Part of that has included looking at best practices that have developed without resorting to full quarantines – the basic, and now-expected behaviors like mask-wearing, hand-washing and maintaining a distance from other people, which seem to have already helped reduce the spread.

Some of those practices have proven themselves effective in Asian nations that are successfully controlling the outbreak, despite having an identical lead-time and fewer resources. To some extent, this can be explained by basic cultural difference in behaviors. Things like the recent memory of SARS, better compliance with hygiene guidance, and more social cohesion may all have contributed to more effective outbreak control in those countries.

Hong Kong has been a leader in this respect, with only 4 deaths, and just over 1,000 confirmed cases… all despite sitting right next to China and without resorting to general shutdowns.

Getting Out of This Mess Might Mean Bringing Behavior Analysis to Bear at Every Level

No one believes that you can flip a switch and immediately alter an entire entrenched culture, however. Applied behavior analysts understand that it’s a process, generally a lengthy one, and that it involves both successes and failures… in this case, those failures would lead directly to lives being lost.

Hong Kong got a lot of practice during the original SARS outbreak, engraining responses in the population that have allowed some semblance of normal activity to continue thanks to a more proactive approach among citizens to distancing and hygiene measures.

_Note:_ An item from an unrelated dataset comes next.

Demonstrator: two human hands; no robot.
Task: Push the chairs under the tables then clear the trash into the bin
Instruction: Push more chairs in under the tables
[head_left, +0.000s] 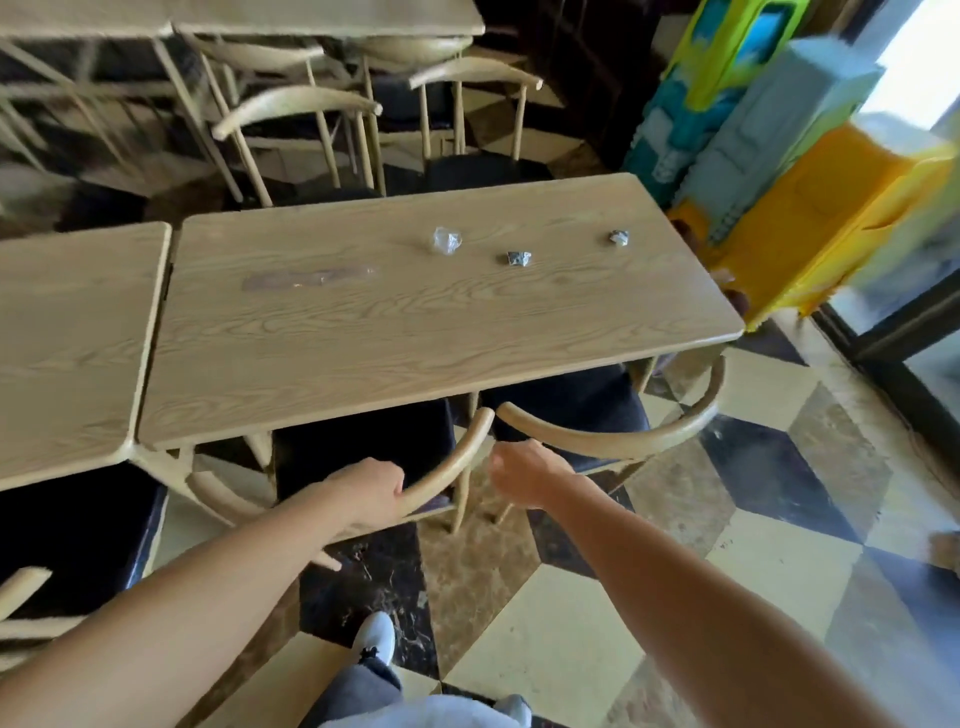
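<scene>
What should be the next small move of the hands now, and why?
Probably the left hand should push its chair further under the table. It is closed on the curved backrest, and that backrest is not yet at the table edge. The right hand touches nothing. The trash pieces can wait.

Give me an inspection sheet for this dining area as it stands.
Surface: wooden table with a smear near its middle.
Job's things: clear plastic wad and two small grey scraps on the table; two near chairs with seats partly under it; no bin identifiable.
Clutter: nothing seen beyond the trash.
Hands: left hand grips the left chair's backrest; right hand close to the right chair's backrest, contact unclear.
Cables: nothing seen.
Surroundings: more tables and chairs behind, colourful plastic structure at right, patterned tile floor.
</scene>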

The United States didn’t have a serious outbreak during the original SARS episode, but there is already a lot of thought and preparation going into possible large-scale behavioral interventions that governments and public health professionals may be able to tap into to smooth out the process. A framework for behavioral epidemiology proposed in the Annals of Behavioral Medicine suggests that approaches can be broken down into 5 phases:

  1. Establishing clear links between behaviors and health
  2. Developing a way to measure behaviors
  3. Identifying things that influence behaviors
  4. Evaluating interventions to change those behaviors
  5. Translating that research into practice

In early March, the Center for Behavior Change at the University College in London published a set of guidelines describing how behaviors in the general public could be altered to reduce the rate of spread – all the tried and tested stuff you’d expect, like hand-washing, mask wearing and maintaining safe distances in public.

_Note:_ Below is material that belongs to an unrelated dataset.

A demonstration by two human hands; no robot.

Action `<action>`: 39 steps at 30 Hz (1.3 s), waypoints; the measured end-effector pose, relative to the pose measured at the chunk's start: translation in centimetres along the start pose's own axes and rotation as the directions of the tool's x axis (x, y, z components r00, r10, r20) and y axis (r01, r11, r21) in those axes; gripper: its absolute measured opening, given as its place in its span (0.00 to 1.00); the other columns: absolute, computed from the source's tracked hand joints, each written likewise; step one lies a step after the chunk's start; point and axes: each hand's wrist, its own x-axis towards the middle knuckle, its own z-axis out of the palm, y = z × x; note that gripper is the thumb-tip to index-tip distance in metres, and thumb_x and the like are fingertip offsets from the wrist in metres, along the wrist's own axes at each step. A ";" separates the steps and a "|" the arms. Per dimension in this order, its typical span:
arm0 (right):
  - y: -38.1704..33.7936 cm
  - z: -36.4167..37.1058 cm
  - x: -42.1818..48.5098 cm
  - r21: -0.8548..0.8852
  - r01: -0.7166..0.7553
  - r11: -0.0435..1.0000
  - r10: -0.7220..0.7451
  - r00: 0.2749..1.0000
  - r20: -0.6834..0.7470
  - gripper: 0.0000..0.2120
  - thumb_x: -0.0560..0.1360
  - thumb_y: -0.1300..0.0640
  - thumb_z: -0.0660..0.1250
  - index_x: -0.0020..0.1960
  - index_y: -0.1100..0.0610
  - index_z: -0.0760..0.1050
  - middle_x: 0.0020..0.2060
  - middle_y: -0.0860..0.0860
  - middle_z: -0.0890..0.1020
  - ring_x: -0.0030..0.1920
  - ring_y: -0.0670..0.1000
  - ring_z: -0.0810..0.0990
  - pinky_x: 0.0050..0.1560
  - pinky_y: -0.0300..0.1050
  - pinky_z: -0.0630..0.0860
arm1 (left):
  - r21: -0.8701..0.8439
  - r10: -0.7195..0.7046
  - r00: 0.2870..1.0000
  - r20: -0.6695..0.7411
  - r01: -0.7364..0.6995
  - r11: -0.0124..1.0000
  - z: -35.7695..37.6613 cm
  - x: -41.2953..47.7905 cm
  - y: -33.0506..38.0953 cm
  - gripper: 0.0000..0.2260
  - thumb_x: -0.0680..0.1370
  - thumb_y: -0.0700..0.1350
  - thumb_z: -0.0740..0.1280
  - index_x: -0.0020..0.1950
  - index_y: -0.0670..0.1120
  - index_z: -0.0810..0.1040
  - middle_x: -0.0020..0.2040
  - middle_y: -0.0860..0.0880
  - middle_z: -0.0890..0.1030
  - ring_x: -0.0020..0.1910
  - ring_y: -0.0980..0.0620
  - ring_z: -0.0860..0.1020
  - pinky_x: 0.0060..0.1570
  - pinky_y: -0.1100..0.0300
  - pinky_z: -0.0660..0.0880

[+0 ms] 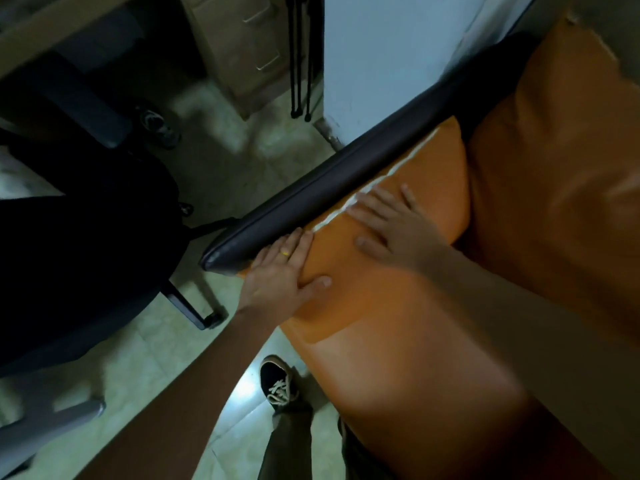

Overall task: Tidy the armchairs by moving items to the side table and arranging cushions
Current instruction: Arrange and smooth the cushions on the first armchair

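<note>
An orange cushion point(408, 188) with a white seam stands against the dark armrest point(311, 195) of the orange armchair point(561, 202). My left hand point(280, 271) grips the cushion's near end, fingers between cushion and armrest, thumb pressed on its front. Further along, my right hand point(398, 230) lies flat on the cushion's face with fingers spread. The orange seat point(398, 358) runs below both forearms.
A black office chair point(86, 258) on castors stands to the left on the tiled floor point(221, 174). A wooden drawer unit point(242, 50) and a white wall panel point(388, 57) are beyond the armrest. My shoe point(277, 382) is beside the seat's front edge.
</note>
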 end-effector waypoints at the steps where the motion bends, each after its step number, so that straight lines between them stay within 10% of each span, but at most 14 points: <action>1: 1.1 -0.3 0.1 0.008 -0.029 1.000 0.030 0.999 -0.026 0.30 0.80 0.34 0.48 0.79 0.42 0.59 0.79 0.46 0.61 0.81 0.51 0.52 0.77 0.61 0.38 | -0.002 -0.020 0.999 -0.031 0.020 1.000 0.4 -0.7 -0.4 0.37 0.79 0.72 0.48 0.83 0.56 0.46 0.82 0.52 0.54 0.80 0.49 0.55 0.77 0.49 0.52; 10: 8.0 -4.9 1.9 -0.049 -0.297 0.954 0.300 0.950 0.087 0.38 0.76 0.32 0.43 0.81 0.48 0.55 0.81 0.46 0.55 0.81 0.54 0.46 0.78 0.65 0.42 | -0.274 -0.428 0.903 0.027 0.419 0.866 -0.5 -7.9 -3.3 0.33 0.79 0.69 0.55 0.81 0.60 0.52 0.72 0.44 0.74 0.65 0.40 0.77 0.57 0.45 0.76; 15: 6.2 -4.4 0.8 0.182 -0.466 0.866 0.442 0.883 0.160 0.33 0.76 0.28 0.55 0.78 0.33 0.52 0.81 0.42 0.44 0.80 0.55 0.34 0.70 0.78 0.44 | -0.618 -0.409 0.911 0.045 0.347 0.705 0.4 -8.7 0.2 0.41 0.74 0.69 0.68 0.80 0.66 0.48 0.79 0.52 0.63 0.74 0.51 0.68 0.71 0.53 0.67; 22: 6.7 -2.6 -0.1 0.225 -0.413 0.882 0.407 0.910 0.078 0.35 0.74 0.26 0.56 0.77 0.30 0.49 0.81 0.42 0.42 0.80 0.56 0.33 0.72 0.78 0.47 | -0.924 -0.662 0.748 -0.036 0.229 0.308 2.5 -4.4 6.3 0.56 0.68 0.58 0.80 0.80 0.65 0.39 0.82 0.55 0.44 0.73 0.63 0.53 0.71 0.58 0.58; 27: 6.9 -2.0 -0.1 0.237 -0.395 0.887 0.399 0.916 0.033 0.36 0.74 0.26 0.56 0.78 0.32 0.50 0.81 0.43 0.42 0.80 0.57 0.33 0.72 0.78 0.48 | -0.934 -0.719 0.692 -0.067 0.209 0.288 2.8 -3.4 6.6 0.57 0.66 0.56 0.81 0.82 0.59 0.43 0.82 0.55 0.47 0.70 0.67 0.55 0.69 0.61 0.58; 39: 9.1 -0.5 -0.2 0.309 -0.302 0.902 0.355 0.925 -0.133 0.36 0.72 0.28 0.59 0.78 0.37 0.58 0.82 0.48 0.49 0.81 0.59 0.39 0.74 0.74 0.42 | -0.817 -0.586 0.810 0.015 0.348 0.460 2.3 -2.4 6.6 0.64 0.59 0.66 0.80 0.80 0.61 0.38 0.81 0.56 0.41 0.80 0.49 0.48 0.76 0.42 0.56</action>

Government planners are starting to bring behavior analysis into their planning process at every level as they search for a path forward. The official Washington state policy for returning business and citizens to public life includes behavioral services for both individual mental health support and population-level safety protocols.

Behavioral interventions aren’t going to allow lockdowns to end tomorrow. Epidemiologists have far broader plans for getting life back on track in the U.S. Large scale testing and contact tracing, intensive research into treatment options, vaccine development, and financial support are all in the cards. But with the right preparation, and in combination with a gadual approach to relaxing stay-at-home orders, behavior analysis could be key to getting the economy rolling without putting the death toll through the roof again.